Voici une illustration de la situation laborale de certains employés ruraux, notamment les gardiens de moutons, qui sont fréquemment obligés de se rendre sur leur site de travail avant le début de leur contrat. Alors, qui doit être tenu pour responsable si un accident survient pendant ce temps ? J. a d’abord été informé par la Mutualité Sociale Agricole (MSA) des Alpes-du-Nord le 31 août 2023 qu’il s’agissait d’un « accident privé ». Cependant, cette gardienne de moutons espérait que sa cheville fracturée, qui s’était cassée deux mois auparavant lors de son arrivée sur son lieu de travail dans un alpage de Haute-Savoie, serait reconnue comme un accident de travail.
Son employeur l’avait convoquée la veille du commencement de son contrat d’un mois.
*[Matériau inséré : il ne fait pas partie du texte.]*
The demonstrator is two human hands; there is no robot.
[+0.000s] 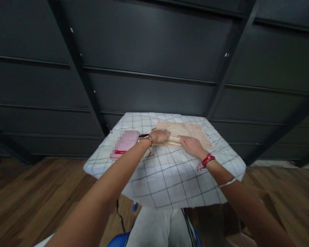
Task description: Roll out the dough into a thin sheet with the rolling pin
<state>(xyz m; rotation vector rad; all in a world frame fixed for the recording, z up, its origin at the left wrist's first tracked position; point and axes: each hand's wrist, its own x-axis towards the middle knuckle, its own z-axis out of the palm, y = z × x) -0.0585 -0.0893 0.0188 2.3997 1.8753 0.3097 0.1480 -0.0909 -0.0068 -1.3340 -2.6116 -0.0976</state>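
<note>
On a peach-coloured mat (201,133) lies a flat, pale, rounded sheet that looks like dough (179,129). Across its near part is a short pale cylinder, apparently a rolling pin (174,139). My left hand (160,136) is closed over its left end, the fingers looking whitish. At the other end, my right hand (192,145) grips with fingers pointing left. The hands cover both ends of the cylinder, and the underside of my fingers is hidden.
A checked white cloth (167,175) covers the small table. Left of my left hand lies a pink phone or tablet (127,142), partly pixelated. A small white item (146,153) sits under my left wrist. Dark panelled wall (154,89) rises right behind the table.
</note>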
Pour arriver à la cabane qui allait servir de domicile de fonction depuis le village le plus proche, on devrait compter environ quarante minutes de trajet sur une route très abrupte, accessible seulement avec le véhicule tout-terrain de l’employeur. Ils avaient prévu de s’y rendre ensemble dans l’après-midi, transportant le matériel et les provisions nécessaires avant l’arrivée des moutons le jour suivant.
Cependant, dès son arrivée à l’alpage, la femme d’une trentaine d’années se blesse en descendant du véhicule. Le diagnostic a été confirmé le jour même, le 3 juillet 2023, par un certificat médical indiquant une « fracture luxation trimalléolaire », soit une triple fracture de la cheville et du tibia, entraînant une interruption de travail temporaire de quatre-vingt-dix jours.
« Travail illégal »
Le contrat de travail de l’employée n’a commencé que le 4 juillet, un jour après l’accident en question. Suite à sa demande d’indemnisation pour un accident du travail, la MSA a rapidement refusé, arguant que l’incident était survenu avant le début officiel de son contrat. Toutefois, la mutuelle a indiqué qu’elle pouvait contester cette décision devant la commission de recours amiable.
Avec l’aide de la CGT, elle a décidé de faire appel. Dans deux lettres adressées à la commission, la CGT a fait remarquer que les conditions dans lesquelles les bergers de montagne commencent leurs emplois sont cruciales. Ils ont soutenu que la situation de J. n’était pas un cas isolé.
Le syndicat des gardiens et des gardiennes de troupeaux CGT a écrit que, dans l’immense majorité des cas, les bergers sont obligés de travailler un ou plusieurs jours avant le début de leur contrat officiel. Ils ne reçoivent ni salaire, ni protection sociale pendant cette période. Selon eux, cela est dû à la nécessité de se familiariser avec la montagne, d’installer l’équipement nécessaire pour contenir les animaux, de remettre en marche les équipements essentiels comme l’eau et l’électricité, et de prendre possession des lieux en y amenant leurs affaires personnelles. CGT a dénoncé cette pratique généralisée comme du « travail dissimulé ».